LABERINTO SALVAJE 1, Autor: Luis Vinuesa García

Es de noche y me hallo junto al mar estrujando una bola de papel, traslación figurada de mi cerebro, como si dijéramos, pues en ese gurruño tengo escritas mis mierdas espirituales que pretendo depurar arrojándolas al fuego. Un tipo me precede ante una hoguera cuyo pico de llamarada sube, con facilidad, hasta los dos metros y medio. Él va tan pedo, o eso aparenta, que permanece inmutable a una cercanía potencialmente crematoria. El fuego irradia tantos grados Celsius como para alcanzar la purificación teleológica del alma o lo que uno desee creer.

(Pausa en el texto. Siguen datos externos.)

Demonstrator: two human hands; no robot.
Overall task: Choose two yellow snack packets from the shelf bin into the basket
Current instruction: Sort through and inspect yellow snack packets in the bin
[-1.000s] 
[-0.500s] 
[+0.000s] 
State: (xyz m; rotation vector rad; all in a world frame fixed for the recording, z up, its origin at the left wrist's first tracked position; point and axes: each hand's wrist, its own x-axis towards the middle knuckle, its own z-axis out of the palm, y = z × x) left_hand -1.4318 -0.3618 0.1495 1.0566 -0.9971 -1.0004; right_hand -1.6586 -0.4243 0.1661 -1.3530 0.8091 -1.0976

Me sitúo al lado del individuo y le sugiero que se retire de la hoguera, que la va a liar. Es un hombre baqueteado, eso me dicen sus arrugas, sus ojos fijos, perdidos en el fuego, me informan de un cuelgue entre poético y lisérgico, como el que presenta Jim, el personaje del cuento homónimo que abre El gaucho insufrible (Bolaño, 2003). En el DF, el narrador de «Jim» encuentra a Jim delante de un tragafuegos callejero. El artista flamígero le escupe muy cerca: un metro más y lo achicharra. El narrador piensa de Jim que parece «chingado, hechizado» y se lo lleva de allí.

 

El embrujo de México lo había atrapado y ahora miraba directamente a la cara a sus fantasmas.

 

El embrujo de la noche de San Juan me tiene a mí pillado, por lo que me apresuro en arrojar a la hoguera mi papelucho de los malos rollos: se consumen en nanosegundos. A su vez, el Jim del Mediterráneo muestra una cuartilla rellena por las cuatro esquinas. Joder, pienso, o le invade mucha negatividad o acaso la ha detallado minuciosamente. El tipo me tiende su escrito y me hace ver que lo lance por él. Debe suponerle un fardo pesado y en este rincón de la Costa del Azahar ostentamos buena onda o buena vibra y hacemos favores. Aunque, por mi lado, con un punto de intromisión, mejor llamémoslo curiosidad, por el contenido de la cuartilla del Jim del Mediterráneo. A la luz de la llama, música de ardientes latidos (¿?), descifro la letra de Bolaño. La reconozco bien; ahora su caligrafía es pública, pues en las nuevas ediciones suelen incluir notas de escritura de su puño y letra. En definitiva, que la cuartilla resulta ser el manuscrito «Jim». ^^, así me quedo, asombrado por el descubrimiento, con mis cejas como tildes de acentos circunflejos. Jim me empuja bruscamente: la indicación de que arroje el cuento de una puta vez al fuego. Total, si ya está publicado, no hay problema, pienso que me dice Jim con el gesto de su rostro a veces oculto, a veces iluminado, por el flamear de la hoguera. Vale, arrojo el manuscrito sin mayor dilación.

Nos toca saltar, son las primeras palabras que oigo de Jim en un castellano blandengue, ese de los anglosajones. Oye, digo, yo nunca he brincado, yo dejo los deseos para las estrellas fugaces. El rito por aquí, en la playa Sin Nombre, es quemar los malos rollos y quien quiera pedir esos deseos, o bien de protección, o bien de buena suerte, que le eche valor y salte al otro lado del fuego. Ahora sería atravesarlo a las bravas, ya que se eleva muy por encima de nuestras cabezas. Lo más sensato es aguardar a que las llamas se reduzcan, le digo a Jim, quien me aferra de la mano con la intención de tomar impulso juntos. Lo miro; me mira, nuestros dedos entrelazados sudan como pollas a las que nada les importa el infinito (¿?). Al menos el fuego no es del todo infranqueable. Hay un resquicio de oscuridad –el ojo de la serpiente, dicen por aquí– entre dos columnas ígneas que se cimbrean como signos de interrogación. Allá, al otro lado, vislumbro unas sombras análogas a nosotros. La experiencia dice que hay que extremar el cuidado por los choques intermedios. Entre las fulguraciones amarillas, rojas y marrones, sí, marrones, las sombras del otro lado semejan las siluetas de Bolaño, a quien conozco, y de Archimboldi, a quien intuyo. Mis cejas se chamuscan; mi polla se quema, Jim me arrastra vertiginosamente de la mano.

 

&

 

Bolaño me pasa un fürst Pückler, el helado de chocolate, vainilla y fresa. Archimboldi dice que cruzar un fuego es como romper el espejo tragicómico de la vida. Además, no hay de qué preocuparse, tenemos el fürst Pückler como negación del Infierno.